Output exactly those lines of the data that lie between the line containing "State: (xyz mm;" and the final line, both ends counted.

________________________________________

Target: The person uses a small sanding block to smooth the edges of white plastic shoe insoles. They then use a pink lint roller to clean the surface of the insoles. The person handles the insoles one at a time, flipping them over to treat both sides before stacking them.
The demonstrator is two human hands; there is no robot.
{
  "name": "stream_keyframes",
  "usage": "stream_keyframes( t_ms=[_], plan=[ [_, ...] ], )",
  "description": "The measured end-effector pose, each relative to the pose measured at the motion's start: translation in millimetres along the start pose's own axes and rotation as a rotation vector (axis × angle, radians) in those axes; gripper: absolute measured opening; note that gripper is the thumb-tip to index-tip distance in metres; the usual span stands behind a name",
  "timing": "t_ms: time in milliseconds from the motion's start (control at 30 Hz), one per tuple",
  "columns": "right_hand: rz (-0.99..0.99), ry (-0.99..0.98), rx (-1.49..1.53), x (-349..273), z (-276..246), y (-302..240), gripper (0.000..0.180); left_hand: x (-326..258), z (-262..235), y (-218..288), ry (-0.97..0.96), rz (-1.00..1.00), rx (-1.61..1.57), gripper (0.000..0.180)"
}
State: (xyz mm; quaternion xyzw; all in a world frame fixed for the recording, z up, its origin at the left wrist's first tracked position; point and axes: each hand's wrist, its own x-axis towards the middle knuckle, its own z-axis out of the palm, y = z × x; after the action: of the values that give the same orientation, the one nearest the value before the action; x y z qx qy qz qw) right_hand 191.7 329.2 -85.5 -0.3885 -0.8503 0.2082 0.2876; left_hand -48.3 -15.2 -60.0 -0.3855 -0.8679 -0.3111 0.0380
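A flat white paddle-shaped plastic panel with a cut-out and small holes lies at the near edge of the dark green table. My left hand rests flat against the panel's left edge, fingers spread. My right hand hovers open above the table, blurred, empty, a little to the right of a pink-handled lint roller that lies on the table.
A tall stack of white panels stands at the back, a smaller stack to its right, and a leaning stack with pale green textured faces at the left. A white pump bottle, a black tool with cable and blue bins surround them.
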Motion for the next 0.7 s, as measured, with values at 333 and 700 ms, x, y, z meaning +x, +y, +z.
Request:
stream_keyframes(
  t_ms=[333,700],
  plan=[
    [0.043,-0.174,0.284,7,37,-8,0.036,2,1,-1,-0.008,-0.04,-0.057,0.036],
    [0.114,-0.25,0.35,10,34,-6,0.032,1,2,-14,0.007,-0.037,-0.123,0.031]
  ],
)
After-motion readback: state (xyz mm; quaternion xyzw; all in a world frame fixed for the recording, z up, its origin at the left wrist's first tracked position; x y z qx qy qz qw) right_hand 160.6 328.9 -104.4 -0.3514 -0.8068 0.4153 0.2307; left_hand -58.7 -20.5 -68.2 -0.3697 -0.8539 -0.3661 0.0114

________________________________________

» Reply to the task
State: (xyz mm; quaternion xyzw; all in a world frame fixed for the recording, z up, its origin at the left wrist's first tracked position; point and axes: each hand's wrist, its own x-axis towards the middle knuckle, its own z-axis out of the palm, y = z × x; after the action: of the values that give the same orientation, the one nearest the value before the action; x y z qx qy qz qw) right_hand 191.7 329.2 -85.5 -0.3885 -0.8503 0.2082 0.2876; left_hand -48.3 -15.2 -60.0 -0.3855 -0.8679 -0.3111 0.0380
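A flat white paddle-shaped plastic panel with a cut-out and small holes lies at the near edge of the dark green table. My left hand rests flat against the panel's left edge, fingers spread. My right hand hovers open above the table, blurred, empty, a little to the right of a pink-handled lint roller that lies on the table.
A tall stack of white panels stands at the back, a smaller stack to its right, and a leaning stack with pale green textured faces at the left. A white pump bottle, a black tool with cable and blue bins surround them.
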Motion for the next 0.7 s, as measured, with values at 333 and 700 ms, x, y, z meaning +x, +y, +z.
Request:
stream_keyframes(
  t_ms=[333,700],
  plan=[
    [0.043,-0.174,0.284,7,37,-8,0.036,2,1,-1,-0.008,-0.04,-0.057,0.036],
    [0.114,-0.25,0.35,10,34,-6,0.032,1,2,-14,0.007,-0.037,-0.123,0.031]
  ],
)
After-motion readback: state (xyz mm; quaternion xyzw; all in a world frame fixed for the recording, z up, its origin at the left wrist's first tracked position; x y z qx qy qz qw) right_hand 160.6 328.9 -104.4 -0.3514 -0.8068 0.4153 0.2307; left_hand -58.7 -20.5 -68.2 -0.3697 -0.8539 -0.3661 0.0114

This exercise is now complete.